## WHAT IS EXPECTED
Scan the records below for the line containing "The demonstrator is" and the line containing "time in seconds". Copy both, plus every line between, exactly.

## DATA PROVIDED
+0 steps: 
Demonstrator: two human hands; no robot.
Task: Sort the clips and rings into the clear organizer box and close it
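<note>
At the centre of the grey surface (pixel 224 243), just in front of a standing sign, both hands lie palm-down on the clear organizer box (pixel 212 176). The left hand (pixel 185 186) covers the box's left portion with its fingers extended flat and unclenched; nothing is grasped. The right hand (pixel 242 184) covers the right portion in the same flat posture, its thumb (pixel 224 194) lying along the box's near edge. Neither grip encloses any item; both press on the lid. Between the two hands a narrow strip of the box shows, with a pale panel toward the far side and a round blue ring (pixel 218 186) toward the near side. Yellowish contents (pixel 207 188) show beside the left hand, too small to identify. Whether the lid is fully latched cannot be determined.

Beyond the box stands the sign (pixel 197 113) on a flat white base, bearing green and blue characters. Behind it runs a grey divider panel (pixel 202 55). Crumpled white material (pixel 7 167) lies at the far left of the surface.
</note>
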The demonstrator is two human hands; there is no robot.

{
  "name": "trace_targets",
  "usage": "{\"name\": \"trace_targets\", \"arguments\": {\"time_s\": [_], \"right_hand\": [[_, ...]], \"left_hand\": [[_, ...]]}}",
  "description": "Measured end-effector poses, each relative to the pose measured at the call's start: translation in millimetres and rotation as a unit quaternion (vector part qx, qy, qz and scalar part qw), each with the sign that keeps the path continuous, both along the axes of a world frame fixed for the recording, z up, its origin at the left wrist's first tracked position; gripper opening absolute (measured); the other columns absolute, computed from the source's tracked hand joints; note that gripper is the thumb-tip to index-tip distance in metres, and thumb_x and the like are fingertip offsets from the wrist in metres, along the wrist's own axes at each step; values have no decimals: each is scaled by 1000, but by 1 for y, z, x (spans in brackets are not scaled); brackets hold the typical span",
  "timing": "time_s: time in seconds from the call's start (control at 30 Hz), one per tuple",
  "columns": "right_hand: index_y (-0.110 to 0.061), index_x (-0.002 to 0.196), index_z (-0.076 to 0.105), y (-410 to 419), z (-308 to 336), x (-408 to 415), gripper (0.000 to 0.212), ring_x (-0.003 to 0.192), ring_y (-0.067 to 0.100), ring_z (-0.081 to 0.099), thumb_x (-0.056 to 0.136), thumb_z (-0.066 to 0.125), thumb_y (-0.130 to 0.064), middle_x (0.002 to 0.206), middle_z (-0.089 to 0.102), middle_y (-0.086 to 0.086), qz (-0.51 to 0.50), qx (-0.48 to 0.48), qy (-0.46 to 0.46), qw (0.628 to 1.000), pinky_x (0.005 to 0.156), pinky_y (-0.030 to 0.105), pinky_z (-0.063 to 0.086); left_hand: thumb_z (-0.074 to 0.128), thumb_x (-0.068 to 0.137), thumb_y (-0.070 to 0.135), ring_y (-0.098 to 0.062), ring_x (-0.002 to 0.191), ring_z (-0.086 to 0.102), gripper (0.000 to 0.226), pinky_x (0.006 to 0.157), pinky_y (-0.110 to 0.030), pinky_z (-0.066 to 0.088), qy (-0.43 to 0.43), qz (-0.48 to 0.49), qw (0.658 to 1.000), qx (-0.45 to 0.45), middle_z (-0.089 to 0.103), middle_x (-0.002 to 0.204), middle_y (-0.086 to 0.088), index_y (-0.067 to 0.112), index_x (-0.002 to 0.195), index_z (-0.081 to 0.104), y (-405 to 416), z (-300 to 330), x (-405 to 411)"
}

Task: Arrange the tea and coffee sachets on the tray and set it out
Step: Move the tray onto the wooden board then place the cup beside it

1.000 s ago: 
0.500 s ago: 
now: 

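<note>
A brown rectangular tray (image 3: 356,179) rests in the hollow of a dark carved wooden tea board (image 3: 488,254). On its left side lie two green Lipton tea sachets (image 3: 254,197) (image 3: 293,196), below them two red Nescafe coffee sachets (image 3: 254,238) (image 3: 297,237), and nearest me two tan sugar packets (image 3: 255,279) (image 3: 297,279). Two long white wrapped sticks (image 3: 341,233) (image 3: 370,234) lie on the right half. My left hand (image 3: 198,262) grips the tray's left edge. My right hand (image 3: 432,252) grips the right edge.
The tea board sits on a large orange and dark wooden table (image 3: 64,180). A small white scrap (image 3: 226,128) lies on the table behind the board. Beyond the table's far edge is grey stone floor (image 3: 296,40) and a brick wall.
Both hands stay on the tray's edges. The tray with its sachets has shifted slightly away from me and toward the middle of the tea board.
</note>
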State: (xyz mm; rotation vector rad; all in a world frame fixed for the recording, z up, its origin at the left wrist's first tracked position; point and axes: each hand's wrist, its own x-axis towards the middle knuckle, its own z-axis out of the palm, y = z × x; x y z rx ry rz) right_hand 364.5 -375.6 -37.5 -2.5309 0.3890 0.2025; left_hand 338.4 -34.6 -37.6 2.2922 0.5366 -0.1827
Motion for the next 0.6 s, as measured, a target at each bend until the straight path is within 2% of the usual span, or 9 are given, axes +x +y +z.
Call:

## OUTPUT BELOW
The demonstrator is two human hands; there is no robot.

{
  "name": "trace_targets",
  "usage": "{\"name\": \"trace_targets\", \"arguments\": {\"time_s\": [_], \"right_hand\": [[_, ...]], \"left_hand\": [[_, ...]]}}",
  "description": "Measured end-effector poses, each relative to the pose measured at the call's start: translation in millimetres and rotation as a unit quaternion (vector part qx, qy, qz and scalar part qw), each with the sign that keeps the path continuous, both along the axes of a world frame fixed for the recording, z up, its origin at the left wrist's first tracked position; gripper opening absolute (measured); the other columns absolute, computed from the source's tracked hand joints; note that gripper is the thumb-tip to index-tip distance in metres, and thumb_x and the like are fingertip offsets from the wrist in metres, along the wrist's own axes at each step; values have no decimals: each is scaled by 1000, but by 1 for y, z, x (spans in brackets are not scaled); brackets hold the typical span",
  "timing": "time_s: time in seconds from the call's start (control at 30 Hz), one per tuple",

With this, the output is complete.